What is required: The whole listing needs to be written out exactly, except for any images.

☆ ☆ ☆ ☆ ☆

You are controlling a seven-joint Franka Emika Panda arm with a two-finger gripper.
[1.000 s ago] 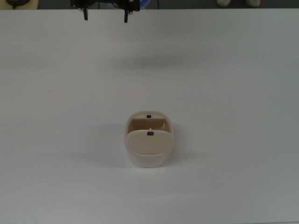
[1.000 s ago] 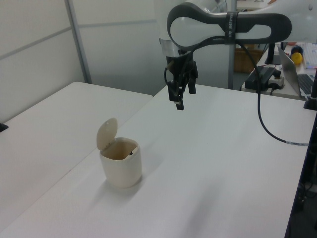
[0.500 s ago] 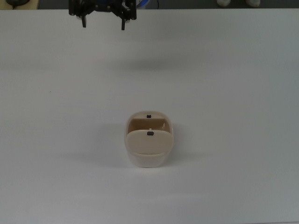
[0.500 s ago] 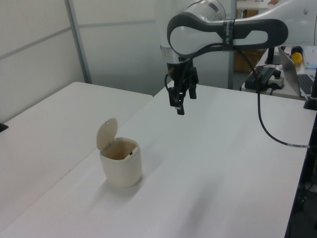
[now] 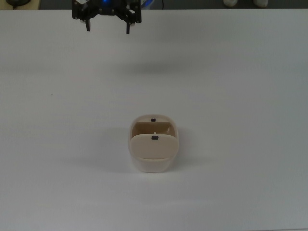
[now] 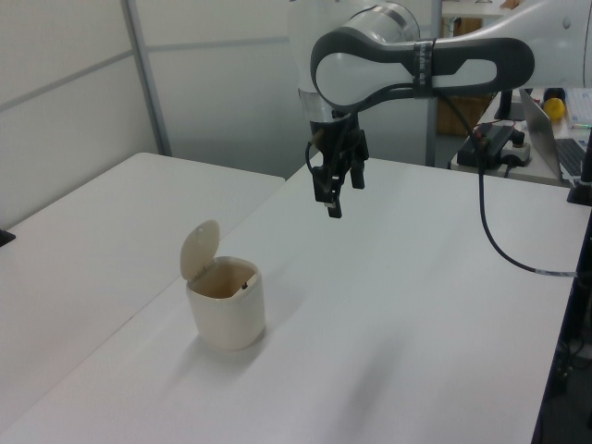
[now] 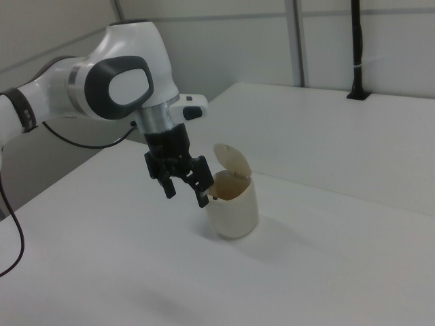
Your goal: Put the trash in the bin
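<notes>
Since a second ago, the black two-finger gripper (image 5: 107, 25) has dropped slightly lower in the top view, its two tips now showing a little further down from the table's far edge; the small beige plastic bin with rounded corners (image 5: 153, 143) has not shifted. No brand, label or writing can be read on any surface.

The white and dark-grey robot arm (image 6: 416, 65) bends in a tight loop above the white matte table (image 6: 398, 305) and points its wrist downward. The gripper (image 6: 332, 190) hangs in the air, well apart from the bin in the left view and on the far side of it. Its jaws are spread, with a clear gap between the two fingers (image 7: 168, 187) and nothing held between them.

The bin (image 6: 227, 301) stands upright on the table. Its smooth round flap lid (image 6: 199, 248) is tipped up, leaving the mouth uncovered, and two small black knobs (image 5: 153, 120) sit near the opening. The wad of trash cannot be seen on the table or in the gripper; whether it lies inside the bin cannot be told.
</notes>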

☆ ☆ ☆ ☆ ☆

Response area:
You are controlling a seven-joint Franka Emika Panda arm with a two-finger gripper.
[1.000 s ago] 
[1.000 s ago] 
[0.500 s ago] 
[0.500 s ago] 
[now] 
[now] 
[now] 
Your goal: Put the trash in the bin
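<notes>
Since a second ago, the black two-finger gripper (image 5: 107, 25) has dropped slightly lower in the top view, its two tips now showing a little further down from the table's far edge; the small beige plastic bin with rounded corners (image 5: 153, 143) has not shifted. No brand, label or writing can be read on any surface.

The white and dark-grey robot arm (image 6: 416, 65) bends in a tight loop above the white matte table (image 6: 398, 305) and points its wrist downward. The gripper (image 6: 332, 190) hangs in the air, well apart from the bin in the left view and on the far side of it. Its jaws are spread, with a clear gap between the two fingers (image 7: 168, 187) and nothing held between them.

The bin (image 6: 227, 301) stands upright on the table. Its smooth round flap lid (image 6: 199, 248) is tipped up, leaving the mouth uncovered, and two small black knobs (image 5: 153, 120) sit near the opening. The wad of trash cannot be seen on the table or in the gripper; whether it lies inside the bin cannot be told.
</notes>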

That is the complete output.